PSTAT 5A: Lecture 00

Introduction to Data Science

Ethan P. Marzban

2023-06-26

Welcome!

Course Staff

  • Instructor:
    • Ethan (He/Him)
    • epmarzban@pstat.ucsb.edu
    • T 4:30 - 5:30pm (Zoom) and Th 2 - 3pm (SH607F)


Teaching Assistants:

  • Mengrui Zhang
  • mengrui@ucsb.edu
  • OH: MW, 4-6pm (SH 5431W)
  • Olivier Mulkin
  • omulkin@ucsb.edu
  • OH: T, 1 - 3pm (Zoom; starts next week)

Course Resources

  • Canvas: for grades

  • Gradescope: for quizzes and labs

  • Course Website: https://pstat5a.github.io

    • All relevant course material will be posted to the website!
    • One exception: quizzes, which will be administered through Gradescope
  • Please read the syllabus fully and carefully!

    • There’s also a small blurb about email policies in the syllabus. Basically, I’m asking that you email me and the TA’s only in case of emergency (and I leave it to you to determine what’s an emergency); instead, I ask that you please use Office Hours (or even the end of lecture) to communicate with us. I do this to help alleviate stress on both ends of email exchanges; thank you for understanding!

Discord





bit.ly/ssa5adisc

Any Questions about the syllabus?

What is Data Science

What is Data Science?

  • Not a bad definition!

  • Though, there isn’t a single agreed-upon definition of what data science is.

  • Most people agree that Data science is cross-disciplinary, drawing experience and expertise from a wide variety of different fields.

    • Perhaps the two main fields from which Data Science draws are Statistics and Computer Science
  • Like ChatGPT suggested, computation is an integral part of Data Science.

    • As we will soon see, the data that is being analyzed these days is huge; certainly too large to be able to do anything with it on pen and paper.
  • However, Data Science is not just running things through computer programs.
  • An equally integral part of Data Science is the theory that surrounds data, modeling, and randomness- theory that comes from the field of Statistics.

  • Even if you are planning on going into industry right after university, you will still need to know some of the theory.
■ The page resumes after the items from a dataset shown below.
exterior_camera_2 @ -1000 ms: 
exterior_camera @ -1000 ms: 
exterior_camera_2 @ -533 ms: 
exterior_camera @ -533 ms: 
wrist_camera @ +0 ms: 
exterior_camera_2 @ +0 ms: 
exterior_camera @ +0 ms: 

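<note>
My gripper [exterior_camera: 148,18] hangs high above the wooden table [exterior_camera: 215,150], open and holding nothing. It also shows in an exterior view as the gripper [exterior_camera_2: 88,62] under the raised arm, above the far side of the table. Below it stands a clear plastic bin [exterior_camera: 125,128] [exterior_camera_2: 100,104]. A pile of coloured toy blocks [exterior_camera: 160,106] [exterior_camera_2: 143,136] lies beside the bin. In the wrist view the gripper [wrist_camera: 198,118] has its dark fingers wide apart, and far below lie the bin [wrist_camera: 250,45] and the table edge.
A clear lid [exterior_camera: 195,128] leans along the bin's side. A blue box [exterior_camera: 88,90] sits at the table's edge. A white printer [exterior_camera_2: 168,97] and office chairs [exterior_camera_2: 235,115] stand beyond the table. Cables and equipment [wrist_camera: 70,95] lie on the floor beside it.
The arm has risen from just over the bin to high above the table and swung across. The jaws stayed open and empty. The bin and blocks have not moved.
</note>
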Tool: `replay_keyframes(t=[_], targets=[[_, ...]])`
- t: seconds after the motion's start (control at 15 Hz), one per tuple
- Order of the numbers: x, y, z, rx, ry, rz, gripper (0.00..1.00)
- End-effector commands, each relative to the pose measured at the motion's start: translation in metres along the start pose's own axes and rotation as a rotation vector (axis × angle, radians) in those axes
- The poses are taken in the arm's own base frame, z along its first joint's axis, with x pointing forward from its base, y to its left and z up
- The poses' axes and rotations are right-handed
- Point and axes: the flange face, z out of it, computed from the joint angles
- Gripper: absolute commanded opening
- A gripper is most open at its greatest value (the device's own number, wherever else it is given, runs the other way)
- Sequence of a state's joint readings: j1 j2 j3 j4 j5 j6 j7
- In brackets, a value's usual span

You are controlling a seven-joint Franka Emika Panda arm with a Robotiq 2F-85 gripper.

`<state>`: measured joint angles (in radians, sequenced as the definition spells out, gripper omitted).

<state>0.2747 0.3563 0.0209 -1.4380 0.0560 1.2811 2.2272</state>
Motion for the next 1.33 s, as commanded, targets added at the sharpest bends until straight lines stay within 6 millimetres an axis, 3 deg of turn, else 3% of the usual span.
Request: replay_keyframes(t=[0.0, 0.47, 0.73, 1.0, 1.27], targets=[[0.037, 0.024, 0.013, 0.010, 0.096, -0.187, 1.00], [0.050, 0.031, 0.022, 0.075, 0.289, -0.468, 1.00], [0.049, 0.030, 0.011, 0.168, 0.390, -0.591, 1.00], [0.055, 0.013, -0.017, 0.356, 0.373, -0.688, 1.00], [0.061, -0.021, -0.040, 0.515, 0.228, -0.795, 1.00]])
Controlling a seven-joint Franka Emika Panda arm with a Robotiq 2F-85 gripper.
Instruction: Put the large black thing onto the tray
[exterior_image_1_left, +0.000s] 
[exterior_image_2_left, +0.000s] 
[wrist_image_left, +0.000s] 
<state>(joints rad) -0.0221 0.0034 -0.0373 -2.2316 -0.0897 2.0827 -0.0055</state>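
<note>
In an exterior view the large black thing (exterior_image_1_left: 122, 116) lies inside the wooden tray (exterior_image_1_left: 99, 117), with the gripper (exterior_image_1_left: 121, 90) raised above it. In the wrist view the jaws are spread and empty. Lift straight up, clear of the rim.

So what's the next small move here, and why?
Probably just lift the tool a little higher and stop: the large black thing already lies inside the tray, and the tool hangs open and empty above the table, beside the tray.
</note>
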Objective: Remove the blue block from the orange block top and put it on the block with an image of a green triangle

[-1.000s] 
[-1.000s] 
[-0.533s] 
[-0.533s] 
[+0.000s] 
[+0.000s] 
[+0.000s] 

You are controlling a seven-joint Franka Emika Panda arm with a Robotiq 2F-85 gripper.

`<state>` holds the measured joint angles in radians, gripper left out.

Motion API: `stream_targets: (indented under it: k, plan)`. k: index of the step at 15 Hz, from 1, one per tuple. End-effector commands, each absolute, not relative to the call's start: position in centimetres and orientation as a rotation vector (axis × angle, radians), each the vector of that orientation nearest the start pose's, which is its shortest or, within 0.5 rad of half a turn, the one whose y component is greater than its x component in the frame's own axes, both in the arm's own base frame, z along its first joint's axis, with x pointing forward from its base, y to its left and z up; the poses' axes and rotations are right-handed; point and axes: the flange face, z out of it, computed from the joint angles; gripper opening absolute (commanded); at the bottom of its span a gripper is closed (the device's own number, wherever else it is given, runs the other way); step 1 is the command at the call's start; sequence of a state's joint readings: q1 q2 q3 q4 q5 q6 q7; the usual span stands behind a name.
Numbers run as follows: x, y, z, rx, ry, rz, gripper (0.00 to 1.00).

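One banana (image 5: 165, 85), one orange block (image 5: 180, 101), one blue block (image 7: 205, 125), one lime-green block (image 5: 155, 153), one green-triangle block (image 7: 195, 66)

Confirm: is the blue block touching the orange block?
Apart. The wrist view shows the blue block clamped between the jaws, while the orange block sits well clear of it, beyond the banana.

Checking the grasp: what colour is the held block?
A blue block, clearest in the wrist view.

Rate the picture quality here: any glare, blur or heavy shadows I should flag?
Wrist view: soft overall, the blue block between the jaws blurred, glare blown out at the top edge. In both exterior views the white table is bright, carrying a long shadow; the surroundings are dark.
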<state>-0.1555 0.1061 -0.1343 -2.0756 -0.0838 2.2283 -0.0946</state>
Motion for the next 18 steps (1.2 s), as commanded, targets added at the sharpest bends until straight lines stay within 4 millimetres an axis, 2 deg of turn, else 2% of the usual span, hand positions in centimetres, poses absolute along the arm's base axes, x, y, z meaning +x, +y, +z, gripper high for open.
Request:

    • One of my undergrad professors put it well- companies don’t want to hire people to mindlessly pass data through computer programs. Rather, they want people that are not only well-versed in the programmatic applications of data but also the reasons behind why they are applying the programming tools they are applying!

The Path Forward

  • So, how does this course factor into the discourse surrounding Data Science?

  • From the course description:

Introduction to data science. Concepts of statistical thinking. Topics include random variables, sampling distributions, hypothesis testing, correlation and regression. Visualizing, analyzing and interpreting real world data using Python. Computing labs required.

  • Indeed, this course will serve as a sort of “table of contents” of Data Science, touching on many (but still not all) of the wonderful subfields and subtopics that comprise the field.
  • We will start with Descriptive Statistics, a branch of statistics designed to try and describe or summarize data.
  • We will then devote some time to talking about Probability, which is in many ways the theory behind randomness and uncertainty.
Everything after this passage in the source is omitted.